Если у этого человека есть семья, которую нужно кормить, если его работа сопровождается заработком, человеку легче заставить свои мускулы работать, преодолевая и боль и усталость, иногда и отвращение. Если человек принадлежит к коллективу, интересы которого зависят от его работы и работы других членов коллектива, в этом случае преодоление мускульного сопротивления совершается не так легко, ибо эффект этого сопротивления кажется не столь решающим.
А что можно сказать о детях, у которых нет семьи, труд которых не сопровождается заработком, а представление о коллективе находится в эмбриологическом состоянии? При помощи каких институтов в этом случае преодолевается тяжесть труда, его физическая непривлекательность? Будущая настоящая педагогика когда-нибудь, может быть даже очень скоро, разработает этот вопрос, разберет механику человеческого усилия, укажет, какое место принадлежит в нем воле, самолюбию, стыду, внушаемости, подражанию, страху, соревнованию и как все это конструируется с деталями чистого сознания, убежденности разума.
Преодолевать тяжесть труда, его физическую непривлекательность люди научились давно, но мотивации этого преодоления нас теперь не всегда удовлетворяют. Снисходя к слабости человеческой природы, мы терпим и теперь некоторые мотивы личного удовлетворения, мотивы собственного благополучия, но мы неизменно стремимся воспитывать широкие мотивации коллективного интереса. Однако многие проблемы в области этого вопроса очень запутанны, и в Куряже приходилось решать их почти без помощи со стороны.
Когда-нибудь настоящая педагогика разработает этот вопрос, разберет механику человеческого усилия, укажет, какое место принадлежит в нем воле, самолюбию, стыду, внушаемости, подражанию, страху, соревнованию и как все это комбинируется с явлениями чистого сознания, убежденности, разума. Мой опыт, между прочим, решительно утверждает, что расстояние между элементами чистого сознания и прямыми мускульными расходами довольно значительно и что совершенно необходима некоторая цепь связующих более простых и более материальных элементов.

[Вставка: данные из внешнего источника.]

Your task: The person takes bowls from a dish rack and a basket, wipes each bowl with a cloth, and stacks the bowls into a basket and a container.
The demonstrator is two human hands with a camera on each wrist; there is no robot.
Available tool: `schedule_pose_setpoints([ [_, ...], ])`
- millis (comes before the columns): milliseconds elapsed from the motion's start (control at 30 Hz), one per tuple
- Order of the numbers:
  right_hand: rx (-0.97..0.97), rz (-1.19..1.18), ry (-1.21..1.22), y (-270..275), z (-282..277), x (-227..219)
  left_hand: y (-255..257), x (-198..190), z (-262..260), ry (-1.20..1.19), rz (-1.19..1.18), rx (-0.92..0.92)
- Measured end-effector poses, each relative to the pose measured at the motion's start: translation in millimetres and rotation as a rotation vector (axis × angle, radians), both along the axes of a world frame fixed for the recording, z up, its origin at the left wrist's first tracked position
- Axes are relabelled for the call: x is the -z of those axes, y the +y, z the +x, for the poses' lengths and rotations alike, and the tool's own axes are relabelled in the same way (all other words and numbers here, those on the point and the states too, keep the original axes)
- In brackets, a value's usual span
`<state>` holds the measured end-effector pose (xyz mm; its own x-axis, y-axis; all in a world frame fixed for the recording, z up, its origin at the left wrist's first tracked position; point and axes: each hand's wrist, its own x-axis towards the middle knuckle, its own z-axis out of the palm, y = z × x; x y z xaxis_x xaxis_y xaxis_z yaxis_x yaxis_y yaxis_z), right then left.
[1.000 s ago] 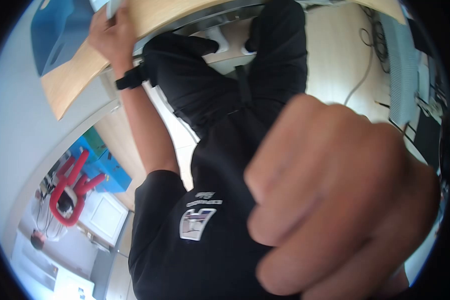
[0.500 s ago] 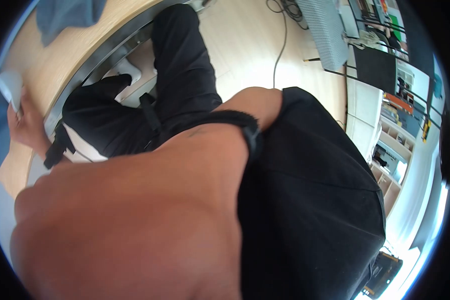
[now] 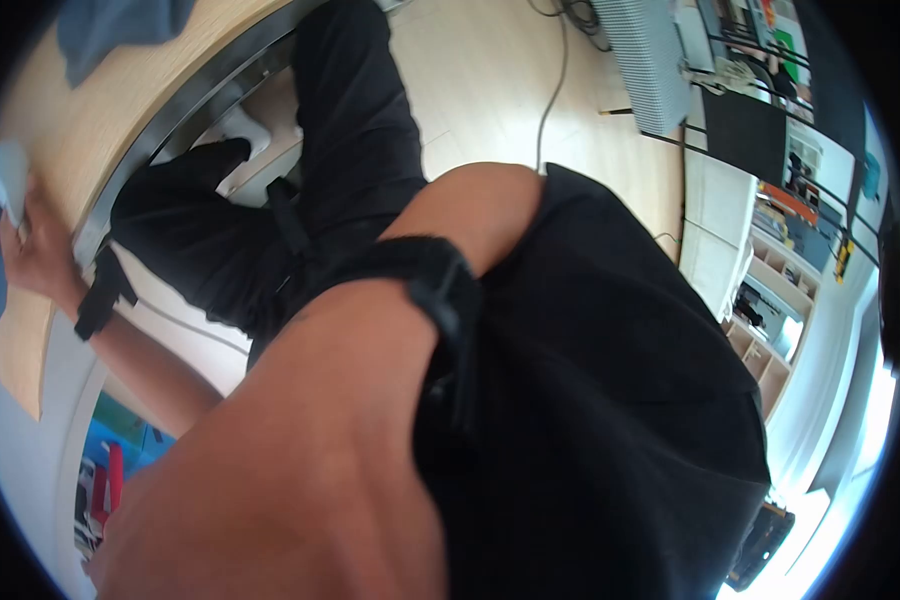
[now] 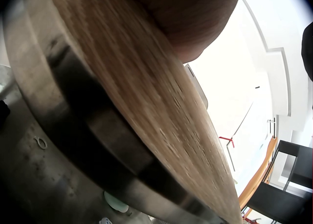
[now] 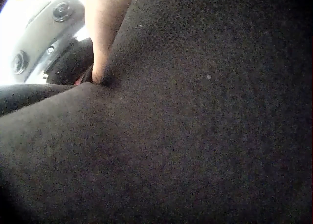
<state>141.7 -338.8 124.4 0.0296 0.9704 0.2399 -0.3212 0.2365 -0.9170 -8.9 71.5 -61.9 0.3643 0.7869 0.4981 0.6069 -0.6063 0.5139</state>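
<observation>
My left hand (image 3: 45,250) is at the left, over the curved wooden table edge. It pinches the lower, narrower end of a pale, smooth, rounded object (image 3: 6,172); its kind cannot be made out. In the left wrist view part of that hand (image 4: 195,23) hangs over the wooden edge, the object out of sight. Large and close to the head camera, my right hand (image 3: 260,500) fills the lower left, showing its back and a black wrist strap (image 3: 420,275). Its fingers run out of view. Black cloth (image 5: 195,136) fills most of the right wrist view.
Grey-blue cloth (image 3: 125,30) lies on the wooden table (image 3: 120,105), near a blue thing at the far left. Below the table are my black-trousered legs (image 3: 355,110). A ribbed grey panel (image 3: 645,65), cables and shelves (image 3: 770,270) stand at the right.
The head view has swung round, so the table and left hand sit farther left. My right hand, a curled fist at lower right, now crosses to the lower left. The left hand keeps the pale object.
</observation>
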Motion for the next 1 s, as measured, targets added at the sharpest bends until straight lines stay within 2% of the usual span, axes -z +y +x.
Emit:
schedule_pose_setpoints([
  [67, -0.026, 0.032, 0.042, 5.9, -7.6, 7.4, -3.5, -5.3, 2.4, -0.024, 0.069, 0.037],
  [100, -0.041, 0.055, 0.069, 10.9, -12.6, 11.6, 7.4, 3.7, -1.5, -0.045, 0.142, 0.093],
  [133, -0.067, 0.081, 0.092, 17.2, -15.8, 16.8, -6.4, -3.3, 6.8, -0.136, 0.135, 0.122],
  [167, -0.096, 0.105, 0.119, 23.5, -19.6, 21.4, -1.0, -1.4, 6.1, -0.109, 0.193, 0.129],
  [200, -0.125, 0.125, 0.147, 29.1, -24.6, 24.8, -6.2, -5.7, 7.4, -0.093, 0.182, 0.106],
  [233, -0.153, 0.14, 0.172, 33.3, -29.2, 27.5, -10.0, -11.9, 9.7, -0.174, 0.123, 0.164],
  [300, -0.22, 0.171, 0.233, 44.4, -42.4, 39.4, -7.2, -5.0, 5.0, -0.063, 0.213, 0.099],
  [333, -0.253, 0.187, 0.258, 48.5, -46.9, 44.2, -3.3, -0.5, 1.4, -0.12, 0.1, 0.103],
  [400, -0.285, 0.206, 0.288, 50.4, -57.1, 48.1, -21.3, -11.0, 8.9, -0.25, 0.054, 0.087],
  [533, -0.247, 0.185, 0.241, 37.5, -52.9, 46.0, -20.3, -13.5, 10.3, -0.23, 0.0, 0.105],
  [600, -0.222, 0.177, 0.205, 31.0, -48.8, 45.1, -21.9, -16.0, 11.5, -0.15, 0.086, 0.095],
  [833, -0.163, 0.185, 0.134, 18.7, -49.8, 45.5, -26.8, -17.1, 15.9, -0.192, 0.02, 0.132],
  [933, -0.22, 0.265, 0.122, 45.3, -40.1, 41.3, -15.0, -8.9, 8.6, -0.149, 0.147, 0.232],
  [967, -0.253, 0.31, 0.102, 54.5, -36.3, 39.7, -24.5, -14.2, 9.3, -0.085, 0.131, 0.166],
  [1000, -0.294, 0.36, 0.062, 66.2, -29.0, 35.8, -26.4, -14.9, 12.0, -0.113, 0.184, 0.202],
])
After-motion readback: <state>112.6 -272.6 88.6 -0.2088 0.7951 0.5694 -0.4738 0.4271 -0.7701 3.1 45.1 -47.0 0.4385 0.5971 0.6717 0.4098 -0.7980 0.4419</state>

Первые месяцы в Куряже для меня были полны крупных и мелких задач в области именно этой проблемы. Я сам находился в положении довольно трудном. Предыдущая работа в колонии имени М. Горького была построена на иных математических отношениях. В начале колонии, совершенно безоружный педагогически, я разрешил задачу организации человеческого усилия при помощи крайнего волевого давления, в самых простых его формах – в формах насилия. В дальнейшем мне повезло. Колония росла в количестве колонистов очень медленно, вновь прибывающие ее члены составляли ничтожную часть целого, и я мог спокойно допустить очень постепенное и длительное освоение новичков, уверенно ожидая того момента, когда сложнейшая система внутриколлективных мотиваций окончательно захватит новичка и вооружит его многими приспособлениями и привычками, необходимыми в борьбе с мускульным сопротивлением.

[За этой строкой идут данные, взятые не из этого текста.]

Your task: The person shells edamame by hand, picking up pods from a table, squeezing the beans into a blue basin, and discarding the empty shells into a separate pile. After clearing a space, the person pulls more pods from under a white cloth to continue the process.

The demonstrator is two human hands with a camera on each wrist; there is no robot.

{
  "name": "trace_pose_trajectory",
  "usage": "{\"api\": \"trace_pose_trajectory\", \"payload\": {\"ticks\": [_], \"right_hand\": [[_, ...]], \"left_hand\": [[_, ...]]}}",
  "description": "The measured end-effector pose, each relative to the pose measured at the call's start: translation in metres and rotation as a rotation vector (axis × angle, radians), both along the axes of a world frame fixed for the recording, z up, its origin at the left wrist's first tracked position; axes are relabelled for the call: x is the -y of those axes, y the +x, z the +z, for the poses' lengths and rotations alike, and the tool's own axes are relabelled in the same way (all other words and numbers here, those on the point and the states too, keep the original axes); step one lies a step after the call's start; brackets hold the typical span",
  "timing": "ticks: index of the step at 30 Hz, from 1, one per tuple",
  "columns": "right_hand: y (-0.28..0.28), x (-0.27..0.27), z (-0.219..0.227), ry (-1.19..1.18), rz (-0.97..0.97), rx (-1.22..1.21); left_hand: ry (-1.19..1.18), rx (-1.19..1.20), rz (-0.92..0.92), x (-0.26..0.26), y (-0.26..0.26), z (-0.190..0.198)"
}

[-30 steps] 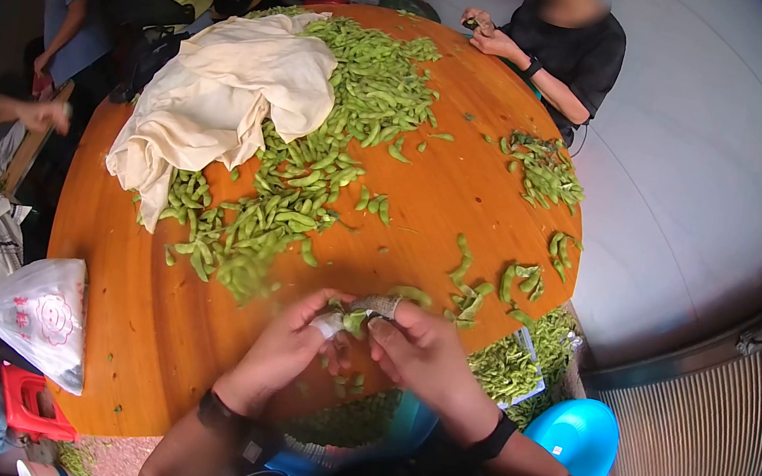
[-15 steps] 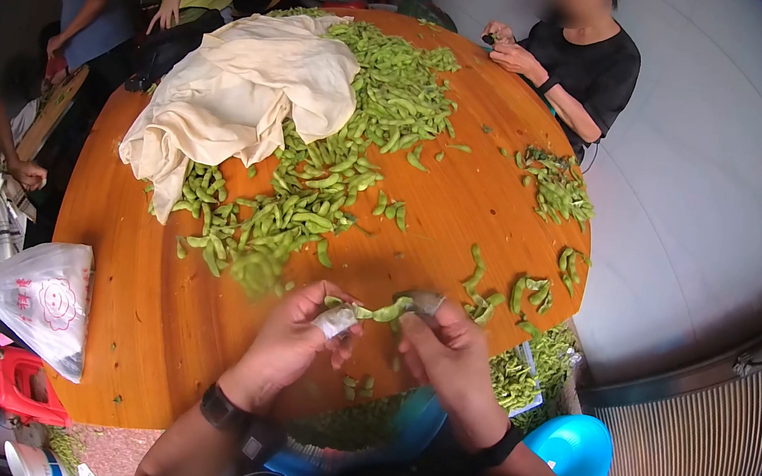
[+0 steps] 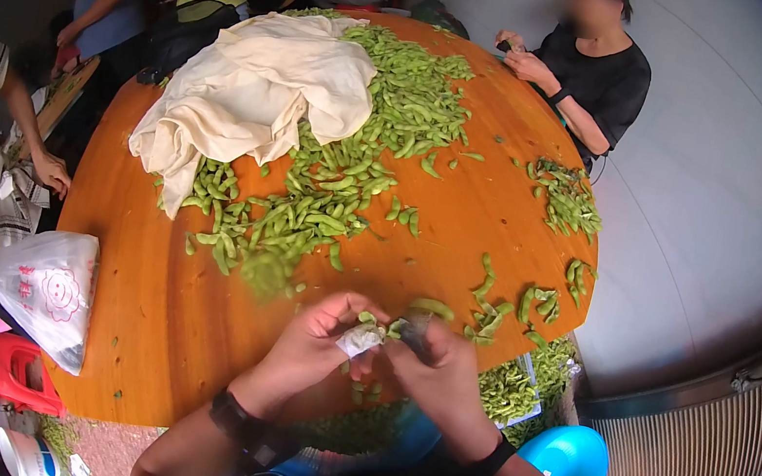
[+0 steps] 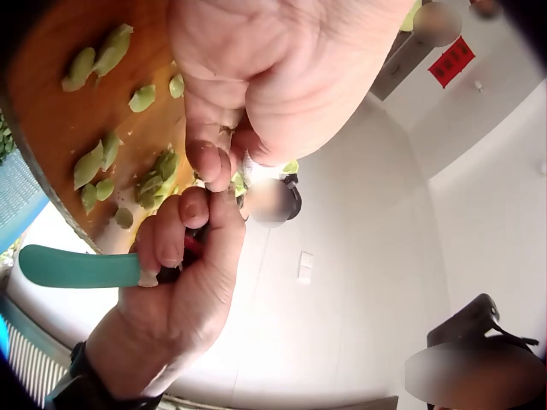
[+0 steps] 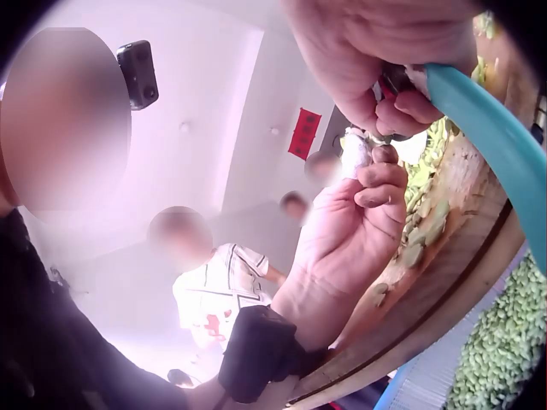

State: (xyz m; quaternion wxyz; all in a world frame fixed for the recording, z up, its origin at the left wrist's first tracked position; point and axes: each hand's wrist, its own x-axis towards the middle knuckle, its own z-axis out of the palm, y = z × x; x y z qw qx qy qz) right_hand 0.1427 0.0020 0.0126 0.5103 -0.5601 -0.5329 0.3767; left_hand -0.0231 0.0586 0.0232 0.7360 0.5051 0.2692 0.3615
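Observation:
Close together over the table's near edge, both hands work on a green soybean pod. My left hand pinches it between thumb and fingertips, and white wrapping covers a digit there. My right hand meets it from the other side, with dark grey wrapping on a digit. In the left wrist view, the right hand's fingers curl round a tool with a teal handle; its working end is hidden in the hand. The handle also juts out in the right wrist view.
A large pod heap lies partly under a cream cloth on the round wooden table. Below the edge is a basin of shelled beans. A plastic bag hangs at left. Other people surround the table.
Half a second ago the hands were farther apart with a long pod stretched between them; now they are together again. The head view has shifted. A person's hand at left has reached the plastic bag.

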Motion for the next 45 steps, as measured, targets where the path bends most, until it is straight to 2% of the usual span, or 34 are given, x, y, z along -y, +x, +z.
{"api": "trace_pose_trajectory", "payload": {"ticks": [3, 5, 6, 7, 9, 11, 13, 14, 15, 17, 19, 21, 23, 25, 27, 29, 31, 33, 34, 36, 39, 41, 43, 45], "right_hand": [[-0.003, 0.001, 0.006, 0.014, -0.048, -0.038], [0.0, 0.002, 0.008, 0.14, -0.117, 0.267], [0.001, 0.003, 0.007, 0.155, -0.116, 0.301], [0.004, 0.003, 0.011, 0.157, -0.108, 0.301], [0.006, 0.008, 0.025, 0.134, -0.024, 0.425], [0.004, 0.014, 0.03, 0.143, 0.034, 0.403], [0.004, 0.018, 0.033, 0.154, 0.088, 0.381], [0.005, 0.02, 0.034, 0.132, 0.107, 0.371], [0.007, 0.021, 0.035, 0.109, 0.124, 0.36], [0.014, 0.019, 0.029, 0.093, 0.159, 0.334], [0.02, 0.019, 0.028, 0.074, 0.19, 0.307], [0.023, 0.02, 0.03, -0.005, 0.308, 0.235], [0.021, 0.021, 0.036, -0.025, 0.309, 0.182], [0.021, 0.021, 0.037, -0.044, 0.307, 0.126], [0.022, 0.02, 0.031, 0.022, 0.363, 0.2], [0.023, 0.022, 0.028, 0.026, 0.38, 0.183], [0.023, 0.023, 0.026, 0.026, 0.396, 0.169], [0.025, 0.023, 0.026, 0.011, 0.449, 0.109], [0.025, 0.022, 0.026, 0.005, 0.446, 0.107], [0.026, 0.022, 0.023, -0.028, 0.449, 0.092], [0.028, 0.016, 0.003, -0.047, 0.468, 0.001], [0.03, 0.014, 0.008, -0.078, 0.489, -0.06], [0.033, 0.01, 0.03, -0.503, 0.536, -0.319], [0.033, 0.007, 0.016, -0.478, 0.545, -0.327]], "left_hand": [[-0.028, 0.006, 0.087, 0.006, 0.005, -0.005], [0.18, -0.193, 0.219, 0.013, 0.008, -0.01], [0.35, -0.305, 0.182, 0.011, 0.004, -0.015], [0.35, -0.305, 0.19, 0.01, 0.002, -0.016], [0.817, -0.424, 0.193, 0.01, 0.0, -0.017], [0.897, -0.472, 0.163, 0.009, -0.002, -0.017], [1.01, -0.402, 0.087, 0.008, -0.003, -0.017], [0.878, -0.366, 0.011, 0.009, -0.005, -0.012], [0.879, -0.367, 0.013, 0.012, -0.007, -0.006], [0.619, -0.365, -0.087, 0.015, -0.008, 0.006], [0.66, -0.422, -0.102, 0.016, -0.006, 0.006], [0.693, -0.478, -0.111, 0.018, -0.006, 0.009], [0.242, -0.424, -0.24, 0.024, -0.01, 0.023], [0.266, -0.454, -0.229, 0.03, -0.012, 0.033], [0.291, -0.486, -0.22, 0.032, -0.013, 0.028], [0.807, -0.503, -0.057, 0.034, -0.015, 0.004], [0.757, -0.527, -0.071, 0.042, -0.016, 0.014], [0.341, -0.517, -0.115, 0.051, -0.014, 0.025], [0.336, -0.516, -0.12, 0.053, -0.013, 0.024], [0.107, -0.516, -0.091, 0.055, -0.011, 0.021], [0.055, -0.508, -0.05, 0.056, -0.007, 0.013], [0.005, -0.508, -0.04, 0.057, -0.003, 0.015], [-0.147, -0.448, 0.089, 0.056, 0.002, 0.011], [-0.111, -0.469, 0.09, 0.055, 0.001, 0.007]]}}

В Куряже я оказался в ином положении. В день приезда горьковцев в Куряже очень счастливо был решен вопрос о сознании. Куряжская толпа была в течение одного дня приведена к уверенности, что приехавшие отряды привезли ей лучшую жизнь, что впервые к куряжанам прибыли люди с опытом и помощью, что нужно идти дальше с этими людьми. Здесь решающими не были даже соображения выгоды, здесь было, конечно, прежде всего коллективное внушение, здесь решали не расчеты, а глаза, уши, голоса и смех. Все же в результате этого дня куряжане безоглядно захотели стать членами горьковского коллектива, хотя бы уже и потому, что это был коллектив, еще не испробованная сладость в их жизни.
Но я приобрел на свою сторону только сознание куряжан, а этого было страшно мало. На другой же день это обнаружилось во всей своей сложности. Еще с вечера были составлены сводные отряды на разные работы, намеченные в декларации комсомола, почти ко всем сводным были прикреплены воспитатели или старшие горьковцы, настроение у куряжан с самого утра было прекрасное, и все-таки к обеду выяснилось, что работают очень плохо. После обеда многие уже не вышли на работу, где-то попрятались, часть по привычке потянулась в город и на Рыжов.